- Genre: Black comedy; Comedy drama; Sitcom;
- Created by: Will Sharpe
- Written by: Will Sharpe
- Directed by: Will Sharpe
- Starring: Olivia Colman; Julian Barratt; Daniel Rigby; Sophia Di Martino; Will Sharpe;
- Country of origin: United Kingdom
- No. of series: 2
- No. of episodes: 12

Production
- Executive producer: Diederick Santer
- Producer: Naomi De Pear
- Production companies: Kudos; Seeso;

Original release
- Network: Channel 4 (UK); Seeso (US);
- Release: 25 April 2016 – 15 June 2018

= Flowers (TV series) =

British TV series

Flowers is a British black comedy drama series created, written and directed by Will Sharpe and starring Olivia Colman and Julian Barratt. It was commissioned by the British broadcaster Channel 4, in association with the American TV streaming service Seeso.

The first series premiered in the UK with two episodes on 25 April 2016 and was broadcast daily during the week, ending on 29 April.
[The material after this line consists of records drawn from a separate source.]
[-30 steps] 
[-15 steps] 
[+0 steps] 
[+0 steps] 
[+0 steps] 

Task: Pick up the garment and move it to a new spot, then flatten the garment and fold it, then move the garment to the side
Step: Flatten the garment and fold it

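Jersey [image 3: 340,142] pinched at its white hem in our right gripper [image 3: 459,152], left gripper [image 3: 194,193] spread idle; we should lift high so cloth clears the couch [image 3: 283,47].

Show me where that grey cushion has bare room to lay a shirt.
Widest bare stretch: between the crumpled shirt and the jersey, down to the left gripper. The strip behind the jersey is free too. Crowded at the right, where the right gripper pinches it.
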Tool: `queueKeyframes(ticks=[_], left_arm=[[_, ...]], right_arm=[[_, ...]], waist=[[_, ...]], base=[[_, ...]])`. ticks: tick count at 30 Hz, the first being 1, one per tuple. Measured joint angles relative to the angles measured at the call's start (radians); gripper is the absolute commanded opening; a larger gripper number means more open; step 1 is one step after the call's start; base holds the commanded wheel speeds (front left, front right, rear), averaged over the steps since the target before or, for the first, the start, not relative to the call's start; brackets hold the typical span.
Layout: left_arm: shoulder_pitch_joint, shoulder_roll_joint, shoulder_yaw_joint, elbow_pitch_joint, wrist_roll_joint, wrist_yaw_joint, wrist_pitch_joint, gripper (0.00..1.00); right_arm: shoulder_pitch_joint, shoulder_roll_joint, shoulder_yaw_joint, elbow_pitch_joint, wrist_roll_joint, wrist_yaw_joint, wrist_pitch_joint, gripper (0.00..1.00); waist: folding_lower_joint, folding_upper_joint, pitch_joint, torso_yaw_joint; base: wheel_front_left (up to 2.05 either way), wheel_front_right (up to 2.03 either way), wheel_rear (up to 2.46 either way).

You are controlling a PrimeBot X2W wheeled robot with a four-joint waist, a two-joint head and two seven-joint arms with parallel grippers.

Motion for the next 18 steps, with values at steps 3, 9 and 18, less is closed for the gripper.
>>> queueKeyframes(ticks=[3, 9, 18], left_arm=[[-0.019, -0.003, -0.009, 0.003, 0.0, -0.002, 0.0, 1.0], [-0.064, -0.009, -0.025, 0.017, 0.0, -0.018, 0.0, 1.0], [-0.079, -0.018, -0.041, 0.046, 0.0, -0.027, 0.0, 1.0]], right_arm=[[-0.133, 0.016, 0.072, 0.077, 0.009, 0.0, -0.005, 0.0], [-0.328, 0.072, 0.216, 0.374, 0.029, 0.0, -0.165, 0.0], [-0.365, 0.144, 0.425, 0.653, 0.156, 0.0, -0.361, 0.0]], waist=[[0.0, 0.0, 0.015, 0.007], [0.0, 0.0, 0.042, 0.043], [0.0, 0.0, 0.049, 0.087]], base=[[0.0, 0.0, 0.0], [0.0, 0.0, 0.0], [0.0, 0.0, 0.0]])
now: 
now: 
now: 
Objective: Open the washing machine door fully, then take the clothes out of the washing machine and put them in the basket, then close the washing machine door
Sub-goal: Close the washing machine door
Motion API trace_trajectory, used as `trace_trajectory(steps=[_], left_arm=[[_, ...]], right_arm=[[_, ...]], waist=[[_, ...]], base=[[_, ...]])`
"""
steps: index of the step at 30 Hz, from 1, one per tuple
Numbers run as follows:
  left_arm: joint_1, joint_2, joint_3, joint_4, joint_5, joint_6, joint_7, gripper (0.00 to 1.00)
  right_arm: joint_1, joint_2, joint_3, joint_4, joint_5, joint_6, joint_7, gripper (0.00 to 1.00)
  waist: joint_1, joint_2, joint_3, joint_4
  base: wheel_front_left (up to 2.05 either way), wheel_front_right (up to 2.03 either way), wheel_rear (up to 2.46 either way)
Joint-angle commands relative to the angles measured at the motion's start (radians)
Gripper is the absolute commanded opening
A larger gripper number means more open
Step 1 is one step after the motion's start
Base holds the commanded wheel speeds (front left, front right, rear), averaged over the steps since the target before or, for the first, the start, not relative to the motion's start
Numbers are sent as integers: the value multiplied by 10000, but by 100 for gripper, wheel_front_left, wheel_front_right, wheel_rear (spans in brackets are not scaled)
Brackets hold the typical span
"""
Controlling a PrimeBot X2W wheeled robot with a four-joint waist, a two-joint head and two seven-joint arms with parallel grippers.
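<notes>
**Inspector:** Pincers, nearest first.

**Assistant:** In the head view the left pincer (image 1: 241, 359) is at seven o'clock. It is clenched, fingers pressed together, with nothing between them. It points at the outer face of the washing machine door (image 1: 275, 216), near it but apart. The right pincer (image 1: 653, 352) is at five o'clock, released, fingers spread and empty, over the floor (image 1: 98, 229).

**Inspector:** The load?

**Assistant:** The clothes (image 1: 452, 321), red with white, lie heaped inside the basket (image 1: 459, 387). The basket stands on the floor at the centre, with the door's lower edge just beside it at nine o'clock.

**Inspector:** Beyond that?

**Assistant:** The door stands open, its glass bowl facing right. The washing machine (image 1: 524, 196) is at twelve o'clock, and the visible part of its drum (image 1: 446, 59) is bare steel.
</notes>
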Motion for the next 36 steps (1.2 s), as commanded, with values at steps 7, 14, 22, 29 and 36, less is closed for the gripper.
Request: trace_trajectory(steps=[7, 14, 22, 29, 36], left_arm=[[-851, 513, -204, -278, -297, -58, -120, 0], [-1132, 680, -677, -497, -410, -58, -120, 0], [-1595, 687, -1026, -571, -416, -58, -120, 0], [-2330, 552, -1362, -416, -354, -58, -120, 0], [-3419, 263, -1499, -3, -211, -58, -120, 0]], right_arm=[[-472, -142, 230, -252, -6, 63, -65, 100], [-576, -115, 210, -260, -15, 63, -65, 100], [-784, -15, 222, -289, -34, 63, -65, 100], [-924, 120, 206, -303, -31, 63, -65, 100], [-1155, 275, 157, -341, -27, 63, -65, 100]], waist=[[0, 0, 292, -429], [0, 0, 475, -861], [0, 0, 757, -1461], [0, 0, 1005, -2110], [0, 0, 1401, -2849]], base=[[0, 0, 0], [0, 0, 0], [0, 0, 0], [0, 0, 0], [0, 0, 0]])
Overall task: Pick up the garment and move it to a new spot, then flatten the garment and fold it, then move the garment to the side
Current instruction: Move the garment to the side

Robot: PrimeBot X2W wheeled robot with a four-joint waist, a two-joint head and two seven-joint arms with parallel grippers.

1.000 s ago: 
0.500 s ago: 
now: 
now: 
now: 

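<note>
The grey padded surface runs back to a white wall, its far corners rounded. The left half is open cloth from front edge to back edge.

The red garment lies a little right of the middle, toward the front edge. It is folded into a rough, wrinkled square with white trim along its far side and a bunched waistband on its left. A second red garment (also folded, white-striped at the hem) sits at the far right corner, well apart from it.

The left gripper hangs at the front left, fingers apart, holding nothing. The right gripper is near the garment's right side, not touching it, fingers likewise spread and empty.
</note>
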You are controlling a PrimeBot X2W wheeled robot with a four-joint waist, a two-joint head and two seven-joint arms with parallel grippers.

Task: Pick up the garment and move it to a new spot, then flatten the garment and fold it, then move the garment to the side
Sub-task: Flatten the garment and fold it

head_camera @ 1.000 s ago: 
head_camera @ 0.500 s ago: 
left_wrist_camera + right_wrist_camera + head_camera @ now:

In the United States, all 6 episodes were released online on 5 May 2016. The series concluded with a second series following the same pattern, premiering with two episodes on 11 June 2018, in the UK, followed by an episode daily during that week.

==Synopsis==
The series follows the Flowers family, consisting of depressed father and children's author Maurice (Barratt); music teacher wife Deborah (Colman), their 25-year-old twin children: inventor son Donald (Daniel Rigby) and musician daughter Amy (Sophia Di Martino); Maurice's senile mother Hattie (Leila Hoffman); and Maurice's Japanese illustrator Shun (Sharpe).

==Cast==
- Olivia Colman as Deborah Flowers
- Julian Barratt as Maurice Flowers
- Will Sharpe as Shun
- Colin Hurley as Barry
- Daniel Rigby as Donald Flowers
- Sophia Di Martino as Amy Flowers
- Leila Hoffman as Hattie Flowers
- Georgina Campbell as Abigail (series 1)
- Angus Wright as George (series 1)
- Harriet Walter as Hylda (series 2)

==Episodes==
===Series overview===

| Series | Episodes |  | Originally released |  |
| First released | Last released |
| 1 | 6 |  | 25 April 2016 | 29 April 2016 |
| 2 | 6 |  | 11 June 2018 | 15 June 2018 |

===Series 1 (2016)===

| No. overall | No. in season | Title | Directed by | Written by | Original release date | US air date | UK viewers (millions) |
|---|---|---|---|---|---|---|---|
| 1 | 1 | "Episode 1" | Will Sharpe | Will Sharpe | 25 April 2016 | 5 May 2016 | 1.26 |
| 2 | 2 | "Episode 2" | Will Sharpe | Will Sharpe | 25 April 2016 | 5 May 2016 | 1.26 |
| 3 | 3 | "Episode 3" | Will Sharpe | Will Sharpe | 26 April 2016 | 5 May 2016 | 0.94 |
| 4 | 4 | "Episode 4" | Will Sharpe | Will Sharpe | 27 April 2016 | 5 May 2016 | N/A |
| 5 | 5 | "Episode 5" | Will Sharpe | Will Sharpe | 28 April 2016 | 5 May 2016 | N/A |
| 6 | 6 | "Episode 6" | Will Sharpe | Will Sharpe | 29 April 2016 | 5 May 2016 | 0.86 |

===Series 2 (2018)===
In May 2018, Channel 4 released a trailer for the second series of the show. It began broadcasting with two episodes on 11 June 2018.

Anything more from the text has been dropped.